How his plane had developed engine trouble and he’d had to bail out. How he’d nearly died of the cold.
It was a story that had grown with the years. With the telling. Embellished, embroidered. She’d never known her great-grandmother, but her grandmother had always claimed that he never spoiled a good story by telling the truth. Her mother had simply rolled her eyes.
‘Tell me again,’ Sarah urged him. ‘Tell me how you were saved by a beautiful Italian girl who found you half-dead in the snow. How she nursed you, hid you for months until the Allies arrived.’
‘You know it by heart.’
Maybe she did, but that was the point of a comfort story. Its familiarity.
‘Gran always said you made up most of it. That the lovely Lucia was really some tough old bird who hid you in her cow shed for a week,’ she said, knowing exactly how to get him going. And off her case.

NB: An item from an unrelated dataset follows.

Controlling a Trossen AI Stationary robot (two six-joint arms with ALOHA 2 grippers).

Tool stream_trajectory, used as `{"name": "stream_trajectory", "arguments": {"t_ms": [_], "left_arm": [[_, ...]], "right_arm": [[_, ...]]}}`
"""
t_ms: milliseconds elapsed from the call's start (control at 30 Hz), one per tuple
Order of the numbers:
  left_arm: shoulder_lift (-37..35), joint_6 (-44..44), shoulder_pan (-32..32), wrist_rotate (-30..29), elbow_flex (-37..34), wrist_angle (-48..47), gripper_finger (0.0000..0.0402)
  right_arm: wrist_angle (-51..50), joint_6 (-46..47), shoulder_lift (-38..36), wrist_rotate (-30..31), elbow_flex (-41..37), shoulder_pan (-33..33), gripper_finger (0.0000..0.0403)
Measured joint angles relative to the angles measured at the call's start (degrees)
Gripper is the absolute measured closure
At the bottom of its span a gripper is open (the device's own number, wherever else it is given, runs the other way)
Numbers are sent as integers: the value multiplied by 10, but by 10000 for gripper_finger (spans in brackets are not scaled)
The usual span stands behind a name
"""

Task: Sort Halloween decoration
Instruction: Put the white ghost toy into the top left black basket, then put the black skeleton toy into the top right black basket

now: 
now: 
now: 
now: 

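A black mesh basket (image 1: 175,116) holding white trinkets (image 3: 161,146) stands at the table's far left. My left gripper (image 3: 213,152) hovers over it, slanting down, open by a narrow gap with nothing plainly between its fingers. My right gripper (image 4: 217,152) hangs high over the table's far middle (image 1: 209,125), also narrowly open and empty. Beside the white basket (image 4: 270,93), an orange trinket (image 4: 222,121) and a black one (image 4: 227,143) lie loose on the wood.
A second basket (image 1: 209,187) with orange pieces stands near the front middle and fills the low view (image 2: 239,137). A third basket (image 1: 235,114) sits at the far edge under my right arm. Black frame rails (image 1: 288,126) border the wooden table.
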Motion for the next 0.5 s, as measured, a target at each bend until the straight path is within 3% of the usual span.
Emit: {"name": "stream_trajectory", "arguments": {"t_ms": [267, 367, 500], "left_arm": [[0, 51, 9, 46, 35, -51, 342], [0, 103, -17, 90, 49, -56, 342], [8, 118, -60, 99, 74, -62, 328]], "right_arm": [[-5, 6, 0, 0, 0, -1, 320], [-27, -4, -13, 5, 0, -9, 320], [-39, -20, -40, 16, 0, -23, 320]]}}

‘Your grandmother knows nothing.’ Nearly ninety but still with a wicked twinkle in his eye. ‘The house had been grand before the Fascists reduced it to rubble. And Lucia was …’ He stopped. ‘Pass me my box and I’ll show you.’
‘Show me?’
There was always some new little twist to the story, some detail to be added: a new danger, a risk taken for food or warmth, a small pleasure to be found amongst the hardship. But this was totally unexpected.
‘The box,’ he repeated.
She’d seen the contents of the old tartan biscuit box a hundred times. There had never been a photograph of Lucia and, as she handed it to him, she half expected it to be a joke of some kind. But there was none of the usual teasing and when he opened the lid, instead of going through it—a memory recalled with each medal, photograph, memento collected during a long life, well-lived—he tipped it up, emptying everything on to the table beside him.
It was a small table and papers, coins, trinkets spilled over onto the floor. Sarah knelt to gather them up. Smoothed out the corner of the small sepia photograph of her great-grandma that he had carried with him through the war.
‘Leave those,’ he said. ‘Your nails are longer than mine. See if you can get this out.’
The base of the box was lined with a piece of black card, scuffed by years of wear. Now, as she eased it out, she discovered that it concealed a photograph.
He gave an awkward little shrug.
‘Not something to leave lying around where it would upset your great-grandmother.’
Upset?
It was an old grainy black-and-white photograph of a slender young woman with dark hair, dark eyes, dark brows, a full, sensuous mouth.
Scratched, carefully stuck together where it had obviously been torn into pieces—presumably by a very upset great-grandma—spotted with age, her face leapt out of the past.
‘She was lovely,’ she said, turning to catch a look of such tenderness in his eyes that she felt a lump rise to her throat. ‘I can’t begin to imagine how hard it must have been.’
It made her emotional hiccup seem pretty feeble in comparison.
‘Be glad of that,’ he told her, then seemed to drift for a moment, no doubt recalling the hardships. Or maybe it was Lucia’s beauty that he remembered.
She was sitting on a crumbling stone wall, her dark hair gleaming in the sun. Behind her were the remains of a house that might well have once been grand, but was now largely rubble.
It had not, after all, been a fairy tale but real and desperate. This woman had risked her life to save a stranger, shown courage it was hard to imagine.
Her full mouth was smiling and her dark almond-shaped eyes betrayed everything she felt for the man taking the photograph. Was this a secret memory that kept him warm at night?